Assessing the stability and robustness of complex ecosystems is a fundamental problem in conservation ecology1,2,3,4,5. The loss of an individual “keystone” species can induce cascade effects –i.e. a series of secondary extinctions triggered by the primary one– propagating the damage through the network. Thus, the relative “importance” of a given species within a ecological network could be gauged as a function of the eventual size of the cascade of extinctions its loss would potentially cause. A successful ranking of species importance should rank first those species that trigger larger extinction cascades.

In the context of food webs, species rankings have been long sought (see e.g. Refs. 6, 7). For example, Allesina and Pascual8 successfully applied the Google's PageRank algorithm9 to order species within food webs, much as Google ranks webpages.

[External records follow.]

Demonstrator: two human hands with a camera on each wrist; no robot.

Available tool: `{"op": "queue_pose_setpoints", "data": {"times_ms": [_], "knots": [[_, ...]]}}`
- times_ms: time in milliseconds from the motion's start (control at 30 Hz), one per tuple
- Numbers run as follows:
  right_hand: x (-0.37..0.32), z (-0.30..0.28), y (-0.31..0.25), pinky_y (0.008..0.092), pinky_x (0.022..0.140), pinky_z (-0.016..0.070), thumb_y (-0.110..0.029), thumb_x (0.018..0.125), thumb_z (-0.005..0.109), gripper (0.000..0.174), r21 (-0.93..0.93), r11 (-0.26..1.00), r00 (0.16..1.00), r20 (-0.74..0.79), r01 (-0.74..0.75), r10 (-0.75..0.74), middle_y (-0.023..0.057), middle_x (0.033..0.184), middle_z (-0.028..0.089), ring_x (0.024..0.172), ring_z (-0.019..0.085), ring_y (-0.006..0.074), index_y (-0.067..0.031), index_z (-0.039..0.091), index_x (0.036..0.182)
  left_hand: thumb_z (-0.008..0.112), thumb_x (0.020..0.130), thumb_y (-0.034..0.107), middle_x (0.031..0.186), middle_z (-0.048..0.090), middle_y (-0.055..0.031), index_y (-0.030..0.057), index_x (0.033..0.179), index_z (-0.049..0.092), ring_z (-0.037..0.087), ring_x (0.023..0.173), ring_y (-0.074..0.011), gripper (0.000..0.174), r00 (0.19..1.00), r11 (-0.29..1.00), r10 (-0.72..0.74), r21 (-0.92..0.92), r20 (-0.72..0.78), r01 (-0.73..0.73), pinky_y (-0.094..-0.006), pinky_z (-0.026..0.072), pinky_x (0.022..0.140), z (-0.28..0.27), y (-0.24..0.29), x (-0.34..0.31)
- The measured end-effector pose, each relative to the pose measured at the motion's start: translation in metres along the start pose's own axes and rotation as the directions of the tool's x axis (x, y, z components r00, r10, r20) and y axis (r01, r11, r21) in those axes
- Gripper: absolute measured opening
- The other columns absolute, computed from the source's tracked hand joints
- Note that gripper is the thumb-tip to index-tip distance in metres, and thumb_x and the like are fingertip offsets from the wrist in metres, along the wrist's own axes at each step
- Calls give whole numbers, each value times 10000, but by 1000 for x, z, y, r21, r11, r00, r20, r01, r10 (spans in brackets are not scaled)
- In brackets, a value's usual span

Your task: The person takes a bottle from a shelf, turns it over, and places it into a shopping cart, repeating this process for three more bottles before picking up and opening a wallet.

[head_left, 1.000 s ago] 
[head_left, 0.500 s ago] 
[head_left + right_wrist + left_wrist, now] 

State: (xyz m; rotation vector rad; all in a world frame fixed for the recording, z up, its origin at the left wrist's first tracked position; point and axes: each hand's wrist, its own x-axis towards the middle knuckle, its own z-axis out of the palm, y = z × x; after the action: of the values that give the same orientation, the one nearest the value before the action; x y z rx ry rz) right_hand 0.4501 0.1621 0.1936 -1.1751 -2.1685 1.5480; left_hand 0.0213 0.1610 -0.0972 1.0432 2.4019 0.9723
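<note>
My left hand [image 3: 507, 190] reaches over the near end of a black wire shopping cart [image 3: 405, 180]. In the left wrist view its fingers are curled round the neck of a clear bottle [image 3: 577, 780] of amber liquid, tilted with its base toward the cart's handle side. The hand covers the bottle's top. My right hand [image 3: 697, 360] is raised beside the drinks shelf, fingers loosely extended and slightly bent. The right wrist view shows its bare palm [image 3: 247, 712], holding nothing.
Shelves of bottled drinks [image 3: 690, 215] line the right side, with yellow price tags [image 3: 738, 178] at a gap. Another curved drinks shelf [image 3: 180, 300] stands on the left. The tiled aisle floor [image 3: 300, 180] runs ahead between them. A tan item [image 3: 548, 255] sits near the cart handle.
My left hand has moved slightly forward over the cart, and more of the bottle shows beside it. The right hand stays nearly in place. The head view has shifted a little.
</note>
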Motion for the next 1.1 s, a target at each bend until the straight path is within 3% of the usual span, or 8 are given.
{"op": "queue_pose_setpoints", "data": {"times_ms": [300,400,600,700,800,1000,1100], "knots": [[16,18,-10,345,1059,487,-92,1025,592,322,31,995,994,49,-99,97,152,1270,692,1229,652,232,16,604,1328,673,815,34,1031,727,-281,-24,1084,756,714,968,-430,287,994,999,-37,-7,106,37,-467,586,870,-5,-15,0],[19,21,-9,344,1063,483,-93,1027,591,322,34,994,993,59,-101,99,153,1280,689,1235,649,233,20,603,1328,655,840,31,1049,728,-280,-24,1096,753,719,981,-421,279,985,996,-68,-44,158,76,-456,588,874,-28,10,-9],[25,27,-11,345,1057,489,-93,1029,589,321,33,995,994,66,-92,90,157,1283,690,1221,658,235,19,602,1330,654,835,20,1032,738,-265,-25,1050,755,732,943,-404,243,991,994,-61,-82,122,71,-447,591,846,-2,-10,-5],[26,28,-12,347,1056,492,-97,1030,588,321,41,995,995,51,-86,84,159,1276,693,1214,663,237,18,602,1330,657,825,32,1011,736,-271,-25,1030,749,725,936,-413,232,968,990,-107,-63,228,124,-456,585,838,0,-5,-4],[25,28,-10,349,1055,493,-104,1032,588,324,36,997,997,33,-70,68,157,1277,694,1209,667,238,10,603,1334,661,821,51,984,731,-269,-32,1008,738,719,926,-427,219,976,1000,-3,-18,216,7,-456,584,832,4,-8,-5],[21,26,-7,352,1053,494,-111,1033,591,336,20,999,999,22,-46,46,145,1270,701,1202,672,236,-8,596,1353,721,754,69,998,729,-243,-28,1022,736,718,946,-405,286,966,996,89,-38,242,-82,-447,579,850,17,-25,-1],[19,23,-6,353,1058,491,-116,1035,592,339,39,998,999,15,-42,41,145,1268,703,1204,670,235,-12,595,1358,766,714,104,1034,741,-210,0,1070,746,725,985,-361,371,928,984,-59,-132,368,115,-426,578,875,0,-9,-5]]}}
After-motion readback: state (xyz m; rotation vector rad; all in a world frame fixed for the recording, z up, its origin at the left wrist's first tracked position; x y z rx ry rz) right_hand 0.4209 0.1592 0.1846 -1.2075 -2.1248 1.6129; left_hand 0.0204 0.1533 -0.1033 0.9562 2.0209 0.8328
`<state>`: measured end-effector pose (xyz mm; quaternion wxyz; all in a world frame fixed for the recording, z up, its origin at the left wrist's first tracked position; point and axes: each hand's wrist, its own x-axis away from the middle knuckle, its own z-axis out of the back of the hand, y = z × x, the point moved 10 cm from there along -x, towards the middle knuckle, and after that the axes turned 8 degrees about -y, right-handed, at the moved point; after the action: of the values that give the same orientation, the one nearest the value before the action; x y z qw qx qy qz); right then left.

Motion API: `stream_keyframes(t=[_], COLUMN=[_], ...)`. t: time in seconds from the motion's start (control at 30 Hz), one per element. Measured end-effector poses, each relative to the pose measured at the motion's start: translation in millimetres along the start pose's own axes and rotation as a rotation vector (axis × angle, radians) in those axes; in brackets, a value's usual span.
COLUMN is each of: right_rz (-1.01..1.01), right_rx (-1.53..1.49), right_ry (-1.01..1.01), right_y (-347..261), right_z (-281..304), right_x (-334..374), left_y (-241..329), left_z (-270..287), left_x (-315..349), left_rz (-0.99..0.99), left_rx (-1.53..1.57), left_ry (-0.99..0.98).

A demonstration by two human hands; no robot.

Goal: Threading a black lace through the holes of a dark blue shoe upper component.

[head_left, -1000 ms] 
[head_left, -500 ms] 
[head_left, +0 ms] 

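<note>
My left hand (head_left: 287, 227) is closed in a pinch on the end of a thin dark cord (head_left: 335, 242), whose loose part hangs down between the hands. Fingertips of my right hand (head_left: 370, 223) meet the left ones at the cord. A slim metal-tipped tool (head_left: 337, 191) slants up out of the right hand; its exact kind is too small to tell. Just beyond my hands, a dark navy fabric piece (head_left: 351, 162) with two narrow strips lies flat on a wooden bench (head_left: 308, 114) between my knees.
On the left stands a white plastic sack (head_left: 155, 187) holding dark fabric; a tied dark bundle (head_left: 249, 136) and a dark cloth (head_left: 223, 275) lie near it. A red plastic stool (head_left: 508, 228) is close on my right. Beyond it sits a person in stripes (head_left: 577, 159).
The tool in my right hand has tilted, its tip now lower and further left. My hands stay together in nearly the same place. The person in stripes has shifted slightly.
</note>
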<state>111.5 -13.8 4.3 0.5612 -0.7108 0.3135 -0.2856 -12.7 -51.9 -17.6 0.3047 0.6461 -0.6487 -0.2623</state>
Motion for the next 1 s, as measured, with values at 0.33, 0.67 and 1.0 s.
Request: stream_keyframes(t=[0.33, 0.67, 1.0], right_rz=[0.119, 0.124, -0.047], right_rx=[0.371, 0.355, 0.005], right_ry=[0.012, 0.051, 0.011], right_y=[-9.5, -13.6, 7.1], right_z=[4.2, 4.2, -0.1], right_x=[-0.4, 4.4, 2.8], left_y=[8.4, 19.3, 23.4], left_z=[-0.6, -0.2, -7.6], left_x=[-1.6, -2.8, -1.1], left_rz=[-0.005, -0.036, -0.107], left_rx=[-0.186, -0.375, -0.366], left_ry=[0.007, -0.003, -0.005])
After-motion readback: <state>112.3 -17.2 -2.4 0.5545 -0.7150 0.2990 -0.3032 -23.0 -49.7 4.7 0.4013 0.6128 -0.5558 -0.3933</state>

Mutualistic ecological communities such as those formed by plants and their pollinators, plant seeds and their dispersers, or anemone and the fishes that inhabit them, etc. constitute another broadly studied set of ecological networks. These comprise two different sets of living beings that benefit from each other and as such can be represented in terms of bipartite networks10. Mutualistic networks turn out to have a very particular “nested” architecture11,12,13 in which specialist species –interacting with only a few mutualistic partners– tend to be connected with generalists (Figure 1). Such a nested design is believed to confer robustness against species loss and other systemic damages, thus fostering biodiversity14,15.

Figure 1
figure 1

Example of two different bipartite networks with different levels of nestedness.

For simplicity, we focus on binary networks: blue squares correspond to existing interactions while empty ones describe absent links. A perfectly nested network (A) shows a characteristic interaction matrix in which specialist species –with low connectivity– interact only with generalist ones. The matrix in (B) has a lesser degree of nestedness (see Refs. 16, 13 and 17 for quantification of nestedness).

Determining a ranking of species importance in mutualistic communities poses an important practical challenge, as it would be highly desirable to know which species are more crucial for the long-term stability of the community. The goal would be to establish a proper ordering of species, ranking them in order of decreasing importance for the community. This would facilitate the design of sound conservation policies protecting the most important species.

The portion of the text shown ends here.